PROBLEM: Wherever "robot" occurs in the entries, copy the line that holds it.

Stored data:
____

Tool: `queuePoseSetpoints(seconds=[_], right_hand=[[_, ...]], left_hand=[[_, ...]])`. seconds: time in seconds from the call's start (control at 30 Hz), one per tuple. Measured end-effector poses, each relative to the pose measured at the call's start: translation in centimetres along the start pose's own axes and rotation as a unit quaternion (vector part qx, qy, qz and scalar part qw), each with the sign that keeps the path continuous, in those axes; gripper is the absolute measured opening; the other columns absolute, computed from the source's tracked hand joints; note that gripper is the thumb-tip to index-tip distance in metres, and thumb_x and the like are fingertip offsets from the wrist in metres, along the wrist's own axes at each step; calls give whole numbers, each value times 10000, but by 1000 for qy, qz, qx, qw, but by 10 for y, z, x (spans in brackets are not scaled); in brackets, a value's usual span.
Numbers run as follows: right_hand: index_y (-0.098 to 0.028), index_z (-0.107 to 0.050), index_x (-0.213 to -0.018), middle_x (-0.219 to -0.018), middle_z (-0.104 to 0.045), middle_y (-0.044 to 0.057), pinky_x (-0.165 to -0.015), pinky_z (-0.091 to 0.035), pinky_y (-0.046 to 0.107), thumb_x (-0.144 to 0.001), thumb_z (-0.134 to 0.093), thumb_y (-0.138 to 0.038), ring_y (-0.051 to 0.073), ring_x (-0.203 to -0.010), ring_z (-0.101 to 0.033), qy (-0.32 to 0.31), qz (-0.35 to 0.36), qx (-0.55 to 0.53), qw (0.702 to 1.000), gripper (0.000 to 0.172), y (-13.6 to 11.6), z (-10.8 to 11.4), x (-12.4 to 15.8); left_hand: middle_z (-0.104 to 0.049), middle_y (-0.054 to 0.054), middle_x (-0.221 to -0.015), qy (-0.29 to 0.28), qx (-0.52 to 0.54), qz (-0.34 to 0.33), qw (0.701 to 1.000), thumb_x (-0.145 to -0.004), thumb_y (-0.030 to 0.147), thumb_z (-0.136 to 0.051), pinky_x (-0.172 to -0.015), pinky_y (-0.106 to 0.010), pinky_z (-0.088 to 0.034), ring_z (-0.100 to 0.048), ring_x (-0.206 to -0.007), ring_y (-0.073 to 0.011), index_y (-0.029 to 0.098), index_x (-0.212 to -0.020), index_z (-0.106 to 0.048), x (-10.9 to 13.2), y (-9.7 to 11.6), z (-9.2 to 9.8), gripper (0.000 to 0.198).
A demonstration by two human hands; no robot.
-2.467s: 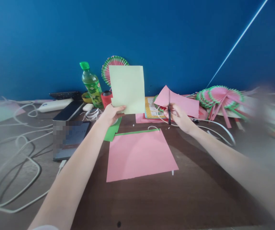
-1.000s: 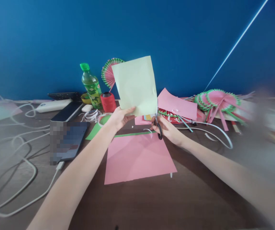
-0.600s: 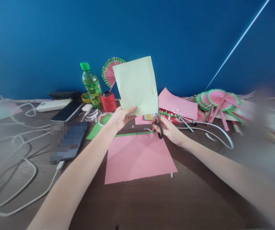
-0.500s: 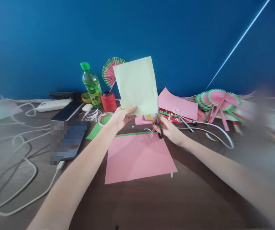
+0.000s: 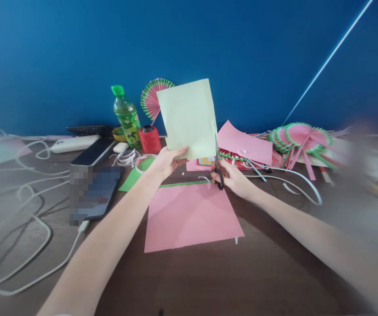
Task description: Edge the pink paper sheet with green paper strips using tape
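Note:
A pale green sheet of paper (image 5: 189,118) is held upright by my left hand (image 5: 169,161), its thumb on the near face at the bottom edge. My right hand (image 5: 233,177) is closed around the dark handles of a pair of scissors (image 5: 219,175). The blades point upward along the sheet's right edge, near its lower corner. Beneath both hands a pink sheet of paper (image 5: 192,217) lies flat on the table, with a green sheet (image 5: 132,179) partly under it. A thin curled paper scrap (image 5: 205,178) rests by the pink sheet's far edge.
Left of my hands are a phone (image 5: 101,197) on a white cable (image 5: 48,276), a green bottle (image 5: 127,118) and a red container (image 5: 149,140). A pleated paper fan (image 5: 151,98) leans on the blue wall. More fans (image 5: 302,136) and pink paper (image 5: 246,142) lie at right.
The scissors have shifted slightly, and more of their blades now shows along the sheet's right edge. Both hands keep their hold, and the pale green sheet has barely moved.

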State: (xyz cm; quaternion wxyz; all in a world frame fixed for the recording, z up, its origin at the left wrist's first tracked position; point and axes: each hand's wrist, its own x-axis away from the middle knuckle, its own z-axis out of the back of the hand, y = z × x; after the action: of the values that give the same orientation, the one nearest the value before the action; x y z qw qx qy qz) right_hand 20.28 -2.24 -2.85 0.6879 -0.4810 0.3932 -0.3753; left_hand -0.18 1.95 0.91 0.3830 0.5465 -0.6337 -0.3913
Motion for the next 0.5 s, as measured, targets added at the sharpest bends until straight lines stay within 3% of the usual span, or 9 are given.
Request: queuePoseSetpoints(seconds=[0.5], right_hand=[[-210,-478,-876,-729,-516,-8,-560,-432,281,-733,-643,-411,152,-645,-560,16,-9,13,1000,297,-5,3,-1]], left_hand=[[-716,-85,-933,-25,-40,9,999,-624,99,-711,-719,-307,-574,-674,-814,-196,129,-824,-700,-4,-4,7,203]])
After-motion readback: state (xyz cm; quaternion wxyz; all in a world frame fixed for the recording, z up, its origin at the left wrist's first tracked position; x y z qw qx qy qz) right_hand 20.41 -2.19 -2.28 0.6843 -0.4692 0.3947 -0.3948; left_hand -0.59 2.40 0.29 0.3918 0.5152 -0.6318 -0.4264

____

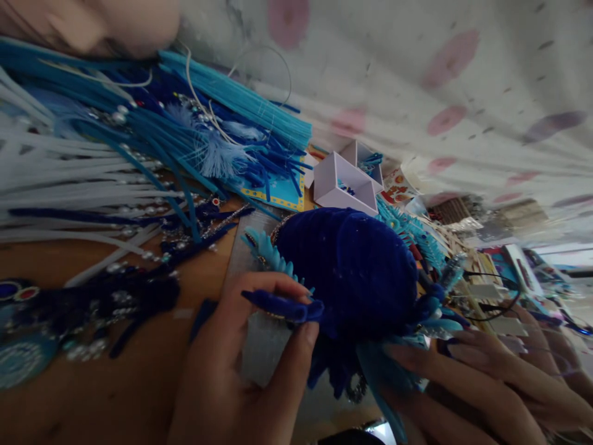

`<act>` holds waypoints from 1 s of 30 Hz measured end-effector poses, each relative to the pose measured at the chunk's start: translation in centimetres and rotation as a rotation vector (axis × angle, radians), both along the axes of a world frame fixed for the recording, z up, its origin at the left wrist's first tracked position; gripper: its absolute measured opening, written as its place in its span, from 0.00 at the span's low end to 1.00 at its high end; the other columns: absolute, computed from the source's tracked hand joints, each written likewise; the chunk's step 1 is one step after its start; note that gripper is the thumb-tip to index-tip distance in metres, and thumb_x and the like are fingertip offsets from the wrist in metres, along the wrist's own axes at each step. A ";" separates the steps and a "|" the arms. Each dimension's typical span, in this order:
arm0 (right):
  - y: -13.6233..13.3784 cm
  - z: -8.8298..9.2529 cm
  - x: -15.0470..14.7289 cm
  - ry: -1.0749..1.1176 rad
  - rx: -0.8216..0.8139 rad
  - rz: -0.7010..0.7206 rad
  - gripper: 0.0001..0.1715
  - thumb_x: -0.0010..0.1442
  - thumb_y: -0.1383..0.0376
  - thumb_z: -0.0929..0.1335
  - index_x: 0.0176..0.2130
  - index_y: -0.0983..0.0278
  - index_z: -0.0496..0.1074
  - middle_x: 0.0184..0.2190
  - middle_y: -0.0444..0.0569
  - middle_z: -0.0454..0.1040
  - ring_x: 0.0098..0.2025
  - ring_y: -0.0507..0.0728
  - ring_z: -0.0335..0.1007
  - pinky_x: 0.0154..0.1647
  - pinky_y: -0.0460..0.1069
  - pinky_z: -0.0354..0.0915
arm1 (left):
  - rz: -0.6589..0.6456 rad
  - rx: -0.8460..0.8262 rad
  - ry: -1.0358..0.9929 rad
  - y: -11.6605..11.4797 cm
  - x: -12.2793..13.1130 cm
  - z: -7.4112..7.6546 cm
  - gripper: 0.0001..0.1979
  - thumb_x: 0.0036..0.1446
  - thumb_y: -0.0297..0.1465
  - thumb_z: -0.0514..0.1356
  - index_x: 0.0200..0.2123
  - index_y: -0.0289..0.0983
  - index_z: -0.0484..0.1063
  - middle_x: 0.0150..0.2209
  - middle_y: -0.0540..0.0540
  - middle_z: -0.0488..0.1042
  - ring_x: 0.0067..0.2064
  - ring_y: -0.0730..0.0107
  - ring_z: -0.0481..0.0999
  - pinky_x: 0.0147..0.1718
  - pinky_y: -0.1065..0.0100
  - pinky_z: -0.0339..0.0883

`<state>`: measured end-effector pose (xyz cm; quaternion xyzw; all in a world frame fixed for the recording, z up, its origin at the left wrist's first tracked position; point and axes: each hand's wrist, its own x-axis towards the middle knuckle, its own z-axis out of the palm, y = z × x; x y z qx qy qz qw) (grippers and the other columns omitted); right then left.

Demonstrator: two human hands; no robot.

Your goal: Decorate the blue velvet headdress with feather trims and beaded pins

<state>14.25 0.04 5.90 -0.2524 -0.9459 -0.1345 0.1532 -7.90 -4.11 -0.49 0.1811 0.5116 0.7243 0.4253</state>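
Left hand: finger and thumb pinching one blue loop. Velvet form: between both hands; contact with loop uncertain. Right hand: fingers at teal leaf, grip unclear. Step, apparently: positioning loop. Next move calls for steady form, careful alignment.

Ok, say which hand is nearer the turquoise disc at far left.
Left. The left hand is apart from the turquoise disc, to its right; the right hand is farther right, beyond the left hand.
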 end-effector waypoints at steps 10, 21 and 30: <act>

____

SOLUTION TO THE EXERCISE:
A demonstration by two human hands; no robot.
Demonstrator: two human hands; no robot.

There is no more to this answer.